From a column by Lance Morrow in the Wall Street Journal titled “Three Tales of a City: Bloomberg, de Blasio and Trump”—Morrow is a senior fellow at the Ethics and Public Policy Center. In 1981 while at Time he won a National Magazine Award for essays and criticism.
New York has a multiple personality. Messrs. Bloomberg, de Blasio and Trump represent three faces of the city, each of them distinct and vivid and typical. Each stands for a certain framework of ideas and ambitions and methods; each is differently tuned to the American themes of success and failure—which are, after all, New York’s themes, the raw binary possibilities that greet the newcomer. . . .
Mr. de Blasio—who supported Nicaragua’s Sandinistas, honeymooned in Cuba during the U.S. embargo, and calls himself a social democrat—entered city hall in 2014 and has been, almost everyone agrees, a fairly leftist—and fairly lousy—mayor. . . .
His predecessor, Boston native Mr. Bloomberg, was a success—thorough, thoughtful, imaginative, though with a troubling tendency to overcontrol. Messrs. Bloomberg and de Blasio share a coercive-activist streak—Mr. de Blasio as a left-wing leveler (opponent of charter schools and other avenues of merit and excellence) and Mr. Bloomberg as a nanny-state enforcer (who sought to outlaw large cups of soda). . . .
Mr. Trump favors forms of anarchy over government coercion. He may admire certain dictators abroad and advocate a border wall, but at bottom he is a natural subversive—which makes him a pretty strange president. He even routinely subverts himself, as if to validate the principle. He’d rather lie than accept the confinement of an unwelcome truth. He is reminiscent of the sort of New York operator whose assumption, going in, is that the law and the mob are coequal branches. That’s not always wrong.

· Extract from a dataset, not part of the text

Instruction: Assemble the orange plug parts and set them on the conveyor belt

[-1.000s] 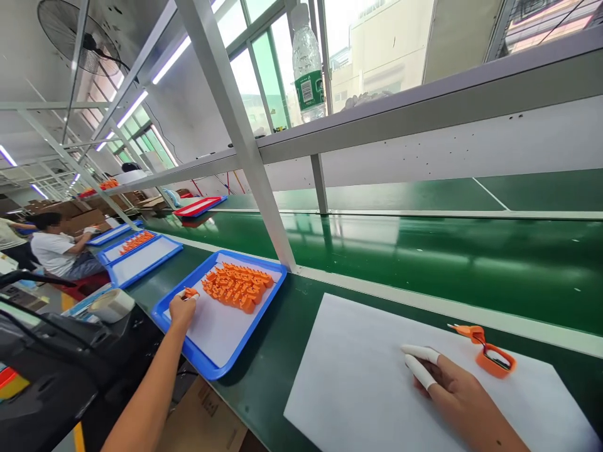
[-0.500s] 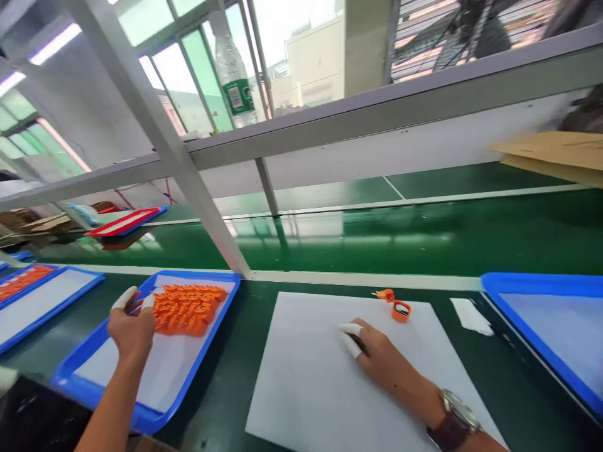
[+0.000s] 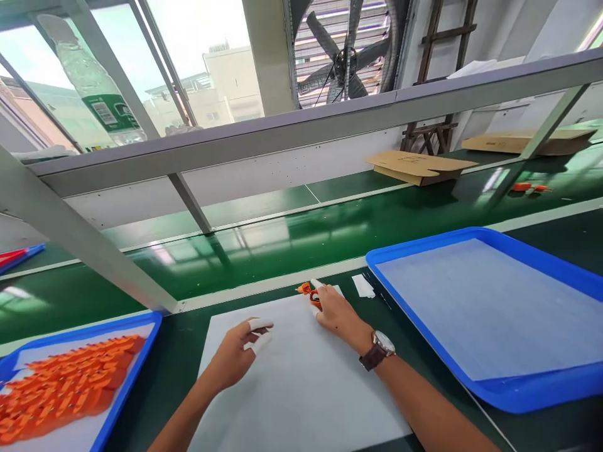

Mr. Trump’s ego-driven, warlord presidency—for all its disorder, faults, bad manners and stupidities—comes out on the side of Huckleberry Finn’s kind of freedom: freedom from political correctness and its horrors, anyway, and from the essentially totalitarian mind that lurks behind it. Mr. Trump’s rebellion against such coercion is the secret of his appeal.